Nova lei garante identidade descritiva para pessoas com deficiência no RN


A partir desta quarta-feira, 22, pessoas com deficiência no Rio Grande do Norte terão direito a uma identidade descritiva para auxiliar no acesso aos seus direitos. Foi promulgada nesta quarta-feira, 22, pela Assembleia Legislativa, a Lei nº 10.419, proposta pela deputada estadual Márcia Maia (PSDB) que cria o documento em caráter oficial.

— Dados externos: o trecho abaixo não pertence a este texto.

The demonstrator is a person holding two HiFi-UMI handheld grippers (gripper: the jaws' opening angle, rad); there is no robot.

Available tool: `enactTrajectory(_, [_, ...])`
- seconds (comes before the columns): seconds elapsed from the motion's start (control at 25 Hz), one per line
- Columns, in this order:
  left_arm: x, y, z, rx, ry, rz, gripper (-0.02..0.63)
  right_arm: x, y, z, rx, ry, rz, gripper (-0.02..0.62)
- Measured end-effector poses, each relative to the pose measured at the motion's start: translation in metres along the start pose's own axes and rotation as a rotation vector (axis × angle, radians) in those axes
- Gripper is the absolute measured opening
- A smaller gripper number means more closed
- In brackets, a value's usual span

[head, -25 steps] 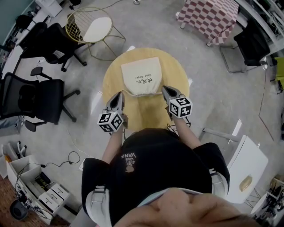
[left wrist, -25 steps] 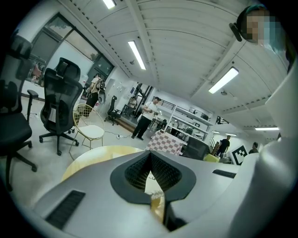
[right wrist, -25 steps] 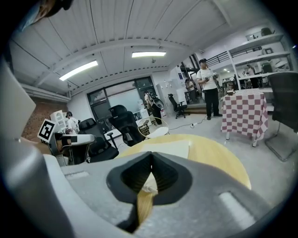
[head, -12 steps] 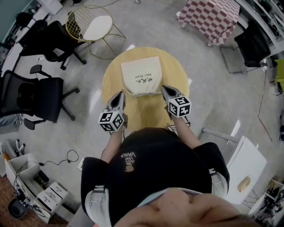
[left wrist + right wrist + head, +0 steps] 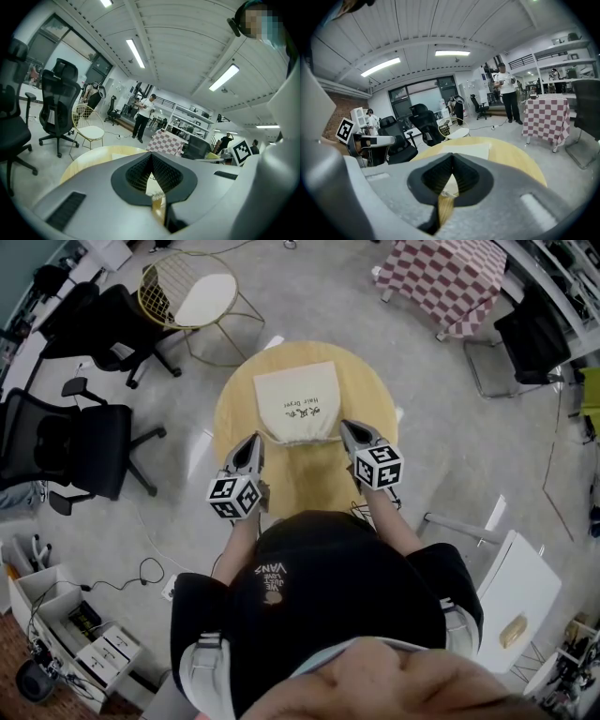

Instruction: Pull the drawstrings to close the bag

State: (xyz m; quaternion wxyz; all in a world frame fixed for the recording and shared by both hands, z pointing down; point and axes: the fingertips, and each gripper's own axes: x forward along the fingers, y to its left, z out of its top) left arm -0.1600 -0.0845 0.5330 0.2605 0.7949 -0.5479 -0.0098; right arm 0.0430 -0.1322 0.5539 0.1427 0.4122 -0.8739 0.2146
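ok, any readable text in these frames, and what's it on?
"Hair Dryer": on the cream bag, upside down from the head view; the characters beside it are too small to read.
"VANS": on the person's black top; the smaller print beside it is unreadable.

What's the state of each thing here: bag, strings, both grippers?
bag: flat on the table, mouth end toward the person, mouth wide, not cinched.
drawstrings: out at both near corners, running to the gripper tips.
left gripper: jaws together, apparently clamping a drawstring.
right gripper: jaws together, apparently clamping a drawstring.
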Motion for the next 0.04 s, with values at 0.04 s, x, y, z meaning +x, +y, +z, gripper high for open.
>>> enactTrajectory(0.04, [0.0004, -0.0006, 0.0003, 0.000, 0.000, 0.000, 0.011, -0.0003, -0.0001, 0.0010, -0.001, -0.001, 0.001, -0.003])
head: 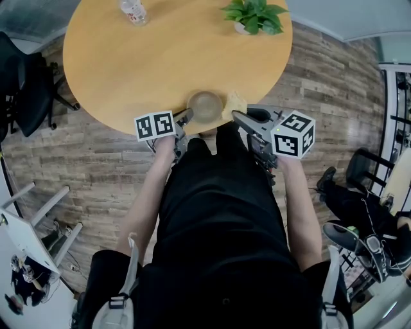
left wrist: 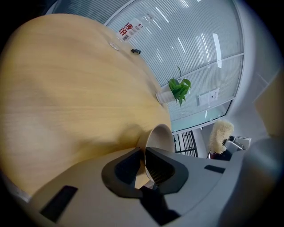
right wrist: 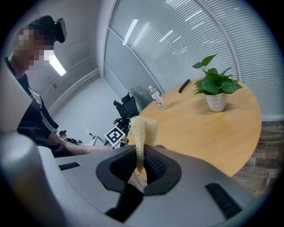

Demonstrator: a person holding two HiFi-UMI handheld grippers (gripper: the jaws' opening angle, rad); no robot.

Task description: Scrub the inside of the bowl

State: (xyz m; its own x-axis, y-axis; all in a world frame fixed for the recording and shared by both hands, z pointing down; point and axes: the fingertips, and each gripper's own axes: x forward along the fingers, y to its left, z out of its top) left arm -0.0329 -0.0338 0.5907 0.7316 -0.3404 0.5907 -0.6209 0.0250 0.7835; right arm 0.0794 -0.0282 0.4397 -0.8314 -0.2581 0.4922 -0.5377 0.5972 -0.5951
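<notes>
While the bowl (head: 205, 106) sits upright at the near edge of the round wooden table (head: 160, 58), right in front of the person, the left gripper (left wrist: 144, 162) is clenched on its rim. In the left gripper view the bowl's thin, pale wall runs straight between the two dark pads, which press close on either side of it. The right gripper (right wrist: 141, 164) is clamped on a yellowish, fibrous scrubber (right wrist: 143, 128). The lower end of the scrubber is pinched flat between the jaws and its wider top stands up above them. From the head view the scrubber lies just beside the bowl's right side, at about rim height; whether it touches the bowl I cannot tell. Both grippers flank the bowl, with their marker cubes toward the person. Well apart from them, a potted plant (head: 255, 16) stands at the table's far right and a clear water bottle (head: 133, 11) at its far left
</notes>
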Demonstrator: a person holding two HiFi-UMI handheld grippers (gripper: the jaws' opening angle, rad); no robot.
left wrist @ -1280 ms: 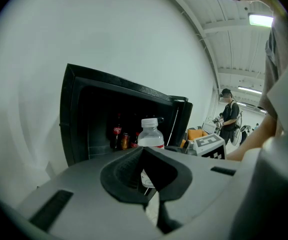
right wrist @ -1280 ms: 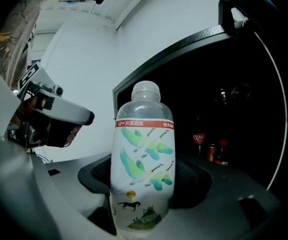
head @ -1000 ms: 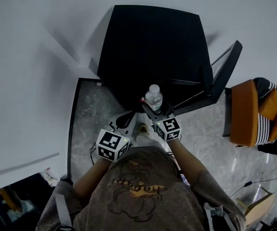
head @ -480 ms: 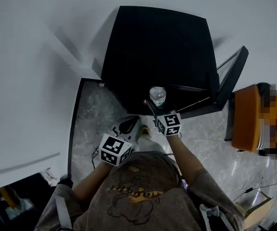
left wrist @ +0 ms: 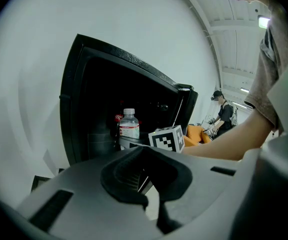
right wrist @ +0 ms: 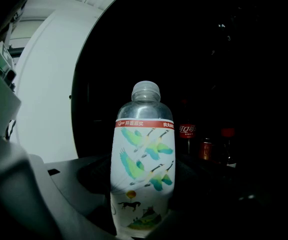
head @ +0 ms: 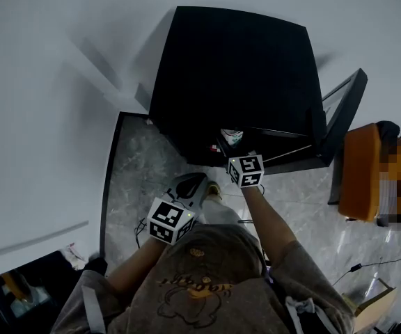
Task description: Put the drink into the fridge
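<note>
The drink is a clear water bottle [right wrist: 143,169] with a red band and a label of flying cranes. It stands upright in my right gripper [right wrist: 143,199], which is shut on its lower body. In the head view the bottle [head: 232,136] sits at the mouth of the black fridge [head: 235,68], half under its top edge, with the right gripper [head: 230,143] behind it. The fridge door [head: 343,113] hangs open to the right. My left gripper [left wrist: 149,184] is shut and holds nothing; it hangs low and left [head: 192,184], and its view shows the bottle [left wrist: 129,131] ahead.
Inside the dark fridge stand cola bottles [right wrist: 187,131] and a small can [right wrist: 205,148], to the right of the drink. An orange chair [head: 364,172] sits beyond the open door. White walls close off the left side. A person [left wrist: 224,114] stands far back.
My right gripper has carried the bottle forward, from in front of the fridge to its opening, where the top now partly hides it. The left gripper has sunk slightly.
</note>
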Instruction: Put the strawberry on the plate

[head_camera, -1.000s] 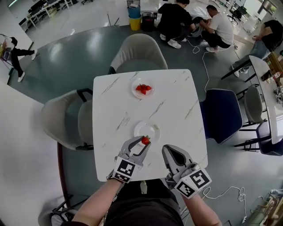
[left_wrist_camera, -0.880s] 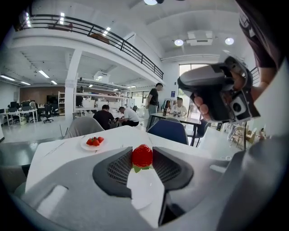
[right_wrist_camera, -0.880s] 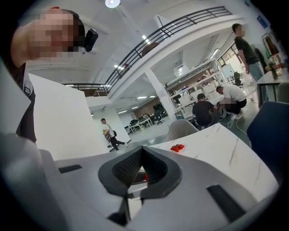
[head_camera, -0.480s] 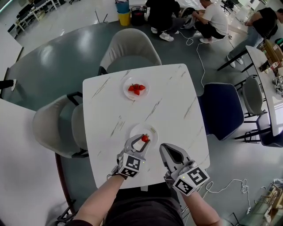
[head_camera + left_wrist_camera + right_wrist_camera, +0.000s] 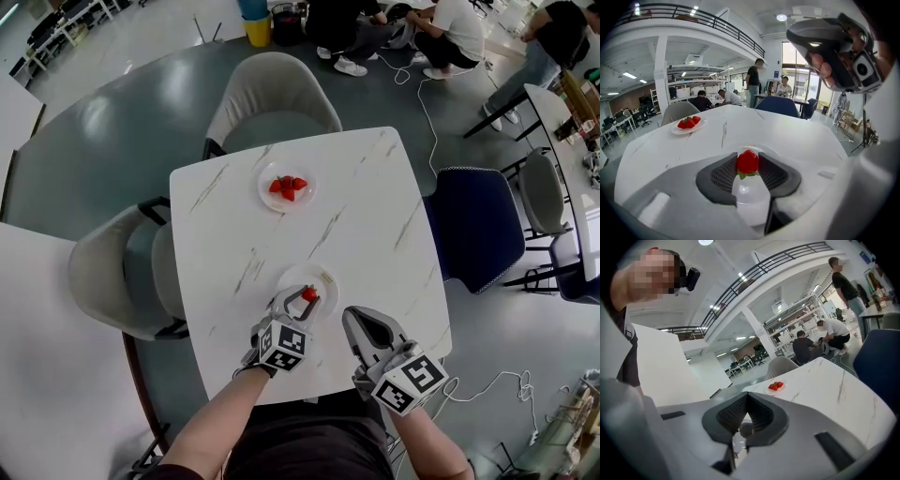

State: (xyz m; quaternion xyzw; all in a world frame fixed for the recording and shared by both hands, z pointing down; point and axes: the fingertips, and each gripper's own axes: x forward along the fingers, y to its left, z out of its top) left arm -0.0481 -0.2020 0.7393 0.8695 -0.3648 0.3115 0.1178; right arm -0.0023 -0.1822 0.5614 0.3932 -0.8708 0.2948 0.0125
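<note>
Plainly, the strawberry (image 5: 747, 161) is pinched between the left tongs (image 5: 301, 300), with its green leaves at the lower end in the left gripper view. It hangs over the near plate (image 5: 326, 277) on the table (image 5: 375, 216); I cannot tell whether it touches the plate. The coming move is probably just down and release. The right tongs (image 5: 746, 401) are closed on nothing, just right of the left ones.

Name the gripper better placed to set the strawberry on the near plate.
Left. The left gripper is shut on the strawberry and is over the near plate. The right gripper is shut, empty and off to the plate's side.
</note>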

O novo documento complementar à carteira de identidade, que poderá ser feito pelas pessoas que tiverem interesse, deverá conter informações a respeito do tipo de deficiência do titular, a necessidade de uso de remédio continuado e a indicação de substâncias que provoquem alergia alimentar ou medicamentosa, sem prejuízo de outras informações adicionais que se fizerem necessárias.

Para Márcia, a proposta atende a necessidade de uma parte da população considerada vulnerável. O RN possui um número significativo de pessoas com deficiência, que necessitam de apoio para garantir a sua inclusão na sociedade.

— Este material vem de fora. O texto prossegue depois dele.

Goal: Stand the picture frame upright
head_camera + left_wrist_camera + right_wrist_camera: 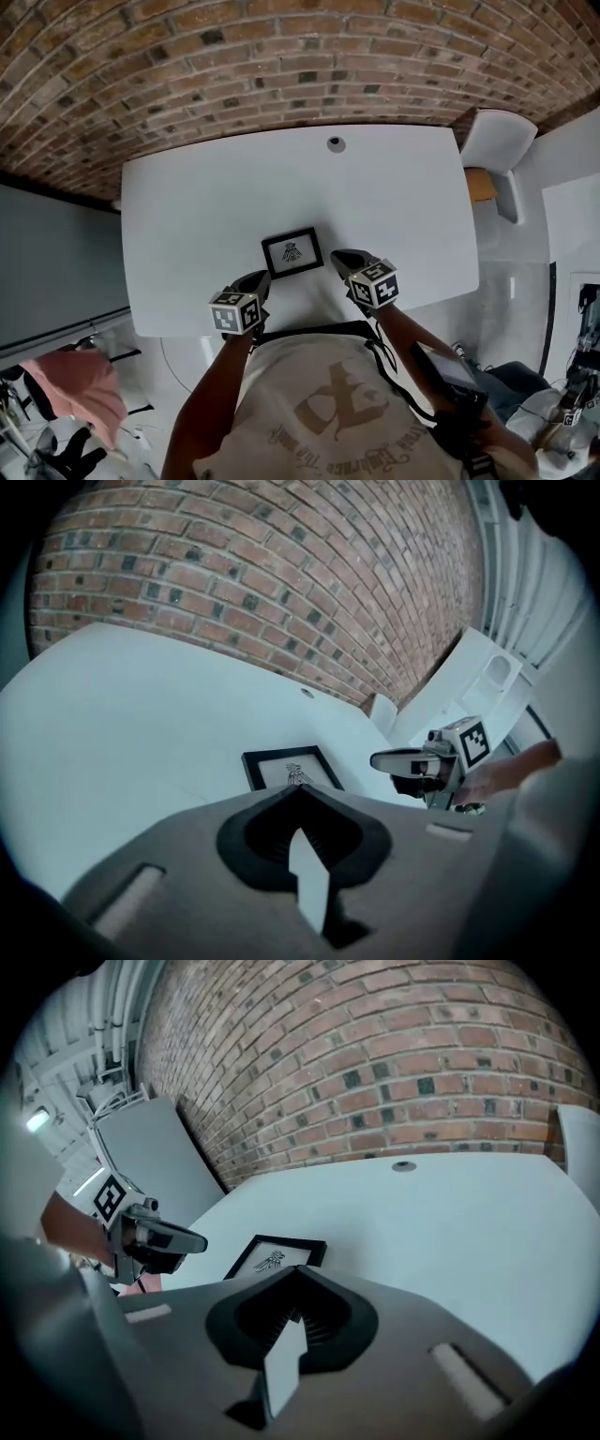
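A small black picture frame (292, 251) with a white print lies flat on the white table (206, 216), close to the front edge. It also shows in the left gripper view (289, 769) and the right gripper view (275, 1255). My left gripper (255, 281) hovers at the table's front edge, just left of and nearer than the frame, jaws shut and empty (298, 791). On the frame's right side my right gripper (345, 260) is also shut with nothing in it (294, 1275). Neither gripper touches the frame.
A brick wall (281, 66) runs behind the table. A cable grommet (335, 143) sits near the table's far edge. A white chair (497, 141) stands at the right end, a grey panel (47, 262) at the left. A pink cloth (80, 384) lies on the floor.
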`<state>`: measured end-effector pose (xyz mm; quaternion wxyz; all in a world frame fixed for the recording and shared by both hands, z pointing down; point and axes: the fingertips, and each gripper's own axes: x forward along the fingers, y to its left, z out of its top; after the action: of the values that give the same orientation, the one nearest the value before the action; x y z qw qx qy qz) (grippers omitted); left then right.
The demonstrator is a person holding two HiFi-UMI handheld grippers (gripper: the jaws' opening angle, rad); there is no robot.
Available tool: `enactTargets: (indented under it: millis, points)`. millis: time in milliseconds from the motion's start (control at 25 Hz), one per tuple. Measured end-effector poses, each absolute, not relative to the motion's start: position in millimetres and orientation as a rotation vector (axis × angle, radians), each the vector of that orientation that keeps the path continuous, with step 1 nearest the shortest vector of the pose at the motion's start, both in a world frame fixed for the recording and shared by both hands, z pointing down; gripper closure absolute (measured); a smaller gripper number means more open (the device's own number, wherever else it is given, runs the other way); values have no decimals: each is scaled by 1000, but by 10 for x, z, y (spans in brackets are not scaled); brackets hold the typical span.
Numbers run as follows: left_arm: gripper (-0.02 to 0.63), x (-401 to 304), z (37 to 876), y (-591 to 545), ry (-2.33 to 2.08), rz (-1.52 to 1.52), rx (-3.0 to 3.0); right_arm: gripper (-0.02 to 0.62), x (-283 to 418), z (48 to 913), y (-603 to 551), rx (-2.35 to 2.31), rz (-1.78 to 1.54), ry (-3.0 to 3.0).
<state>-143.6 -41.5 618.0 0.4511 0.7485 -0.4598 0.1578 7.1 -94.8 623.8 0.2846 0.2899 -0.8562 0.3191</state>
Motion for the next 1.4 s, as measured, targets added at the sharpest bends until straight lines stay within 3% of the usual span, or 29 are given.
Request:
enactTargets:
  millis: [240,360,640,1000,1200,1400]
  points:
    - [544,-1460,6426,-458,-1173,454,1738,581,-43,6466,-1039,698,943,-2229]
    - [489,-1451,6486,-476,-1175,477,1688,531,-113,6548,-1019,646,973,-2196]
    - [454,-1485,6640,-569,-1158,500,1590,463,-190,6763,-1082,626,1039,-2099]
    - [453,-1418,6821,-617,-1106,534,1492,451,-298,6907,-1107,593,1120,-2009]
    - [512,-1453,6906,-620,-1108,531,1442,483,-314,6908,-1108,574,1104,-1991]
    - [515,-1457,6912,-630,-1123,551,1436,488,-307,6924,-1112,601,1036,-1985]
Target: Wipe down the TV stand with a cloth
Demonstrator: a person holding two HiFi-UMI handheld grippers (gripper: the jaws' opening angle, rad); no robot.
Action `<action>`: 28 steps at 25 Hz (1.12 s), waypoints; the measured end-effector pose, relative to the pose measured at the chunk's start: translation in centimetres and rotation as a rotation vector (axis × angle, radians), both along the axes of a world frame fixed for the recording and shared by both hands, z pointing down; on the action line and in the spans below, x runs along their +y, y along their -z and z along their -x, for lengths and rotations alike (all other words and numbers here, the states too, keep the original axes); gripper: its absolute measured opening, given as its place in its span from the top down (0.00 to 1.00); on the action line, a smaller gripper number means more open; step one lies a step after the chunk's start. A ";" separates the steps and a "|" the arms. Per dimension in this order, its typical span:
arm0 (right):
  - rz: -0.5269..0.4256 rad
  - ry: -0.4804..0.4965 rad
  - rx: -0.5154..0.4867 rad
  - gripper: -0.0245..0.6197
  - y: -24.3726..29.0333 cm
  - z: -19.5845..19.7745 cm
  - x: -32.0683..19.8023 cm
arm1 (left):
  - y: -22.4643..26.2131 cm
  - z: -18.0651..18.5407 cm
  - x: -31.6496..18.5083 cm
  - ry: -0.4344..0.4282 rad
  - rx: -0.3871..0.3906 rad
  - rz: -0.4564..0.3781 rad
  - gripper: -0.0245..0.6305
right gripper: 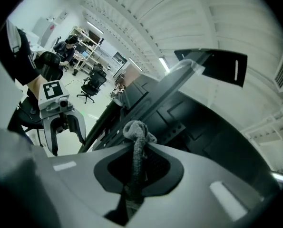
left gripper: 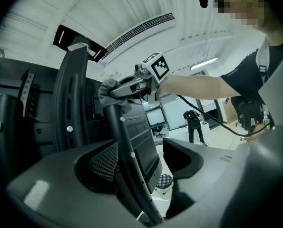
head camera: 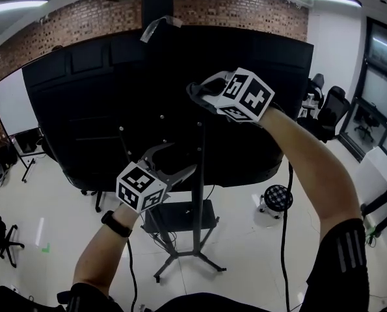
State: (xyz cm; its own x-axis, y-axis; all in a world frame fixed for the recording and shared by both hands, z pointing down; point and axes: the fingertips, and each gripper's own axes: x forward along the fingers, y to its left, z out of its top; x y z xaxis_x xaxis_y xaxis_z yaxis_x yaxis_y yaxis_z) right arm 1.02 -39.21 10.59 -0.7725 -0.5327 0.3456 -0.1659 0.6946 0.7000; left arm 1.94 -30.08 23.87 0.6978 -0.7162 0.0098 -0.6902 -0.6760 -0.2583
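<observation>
The TV stand's black upright pole (head camera: pixel 200 174) rises behind the big black TV back (head camera: pixel 102 109), above a small shelf (head camera: pixel 180 216). My right gripper (head camera: pixel 207 96) is up at the pole's top, shut on a grey cloth (head camera: pixel 196 91) that presses against the pole. In the right gripper view the cloth (right gripper: pixel 137 132) bunches out from between the closed jaws of that gripper (right gripper: pixel 134 175). Lower down, my left gripper (head camera: pixel 180 158) stands open with the pole between its fingers. The left gripper view shows the pole (left gripper: pixel 127 146) running through that gripper (left gripper: pixel 141 167), apart from both jaws, with the cloth (left gripper: pixel 108 88) above.
The stand's splayed feet (head camera: pixel 180 260) rest on a pale floor. A round patterned stool (head camera: pixel 278 199) sits right of the stand, and a black cable (head camera: pixel 285 226) hangs by my right arm. Office chairs (head camera: pixel 333 106) stand at the right, a whiteboard (head camera: pixel 11 103) at the left.
</observation>
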 end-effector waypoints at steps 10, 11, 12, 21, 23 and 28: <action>0.199 0.132 -0.118 0.93 -2.8 0.6 2.3 | -2.5 -0.5 -0.6 0.064 -0.010 0.008 0.48; 0.174 0.142 -0.124 0.93 -2.9 0.5 2.7 | -2.6 -0.5 -0.6 0.066 -0.008 0.008 0.48; 0.143 0.151 -0.129 0.93 -3.0 0.4 3.2 | -2.8 -0.5 -0.6 0.067 -0.007 0.008 0.48; -0.127 0.165 -0.044 0.93 -8.5 0.1 5.1 | -6.0 -0.7 -0.7 0.085 0.015 0.059 0.48; -0.176 0.149 -0.032 0.93 -9.6 0.0 5.0 | -7.0 -0.9 -0.5 0.083 0.018 0.075 0.48; -0.171 0.147 0.002 0.93 -13.5 0.0 4.6 | -9.0 -1.0 -0.4 0.081 0.036 0.098 0.48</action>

“O Rio Grande do Norte possui, proporcionalmente, uma grande incidência de pessoas com deficiência e que precisam ter sua cidadania respeitada e garantida. Este documento poderá oferecer, muitas vezes, um direito básico que uma pessoa com deficiência tem, mas que acaba negado pelo fato de ela não ser aparente”, explica a parlamentar.

A identificação diferenciada descritiva tem como objetivo promover maior independência e proteção em casos de abordagem policial e ocorrência de sinistros, facilitando a apresentação de informações essenciais à saúde do portador. Os procedimentos adotados para a emissão do documento serão regulamentados pelo Poder Executivo.

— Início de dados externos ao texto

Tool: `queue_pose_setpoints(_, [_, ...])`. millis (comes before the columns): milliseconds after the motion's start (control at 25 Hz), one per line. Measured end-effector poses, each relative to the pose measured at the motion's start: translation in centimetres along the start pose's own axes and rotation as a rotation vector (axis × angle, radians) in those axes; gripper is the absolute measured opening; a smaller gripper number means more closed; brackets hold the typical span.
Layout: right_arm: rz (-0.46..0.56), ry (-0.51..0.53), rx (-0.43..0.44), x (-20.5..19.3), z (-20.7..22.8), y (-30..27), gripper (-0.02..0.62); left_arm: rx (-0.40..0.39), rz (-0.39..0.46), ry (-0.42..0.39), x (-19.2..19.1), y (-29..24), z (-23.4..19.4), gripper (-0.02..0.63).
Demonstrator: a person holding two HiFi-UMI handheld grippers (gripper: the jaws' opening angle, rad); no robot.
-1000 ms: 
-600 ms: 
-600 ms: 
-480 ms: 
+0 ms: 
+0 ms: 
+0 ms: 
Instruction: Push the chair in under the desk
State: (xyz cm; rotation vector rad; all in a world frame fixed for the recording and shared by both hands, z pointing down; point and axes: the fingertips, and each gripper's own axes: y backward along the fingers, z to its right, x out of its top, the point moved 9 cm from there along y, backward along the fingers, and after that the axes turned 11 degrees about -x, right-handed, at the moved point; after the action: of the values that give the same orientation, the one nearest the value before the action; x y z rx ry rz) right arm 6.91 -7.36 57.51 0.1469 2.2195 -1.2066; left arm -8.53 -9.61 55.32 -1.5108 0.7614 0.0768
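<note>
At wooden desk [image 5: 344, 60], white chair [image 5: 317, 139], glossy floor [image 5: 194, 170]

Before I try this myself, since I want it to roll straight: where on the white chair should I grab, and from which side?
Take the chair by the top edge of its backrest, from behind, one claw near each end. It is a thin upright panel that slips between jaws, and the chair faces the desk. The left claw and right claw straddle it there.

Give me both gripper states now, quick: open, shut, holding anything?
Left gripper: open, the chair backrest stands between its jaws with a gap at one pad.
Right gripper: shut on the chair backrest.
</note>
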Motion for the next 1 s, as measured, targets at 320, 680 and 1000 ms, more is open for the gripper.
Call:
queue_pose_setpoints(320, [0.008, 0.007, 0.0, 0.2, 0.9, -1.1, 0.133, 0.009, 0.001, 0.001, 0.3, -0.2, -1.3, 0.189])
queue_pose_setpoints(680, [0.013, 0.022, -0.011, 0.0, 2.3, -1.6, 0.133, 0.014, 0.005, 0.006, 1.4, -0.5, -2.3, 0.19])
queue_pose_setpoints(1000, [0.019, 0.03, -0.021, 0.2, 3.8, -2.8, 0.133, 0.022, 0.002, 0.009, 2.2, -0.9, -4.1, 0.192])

A própria CORDE (Subcoordenadoria para Inclusão da Pessoa com Deficiência), órgão ligado a Secretária Estadual de Justiça e Cidadania (SEJUC) implantou em caráter de urgência a medida, devido à grande demanda de pessoas com deficiência que se sentiam discriminadas quando tinham a necessidade de gozar do seu direito de prioridade nos diversos locais do estado já que em alguns casos a deficiência não é aparente.

Para que o documento passasse a ser válido em todo estado, era necessária a seja formalização por meio de projeto de lei. Em outros estados, o documento já existe a partir de leis aprovadas nos respectivos legislativos estaduais.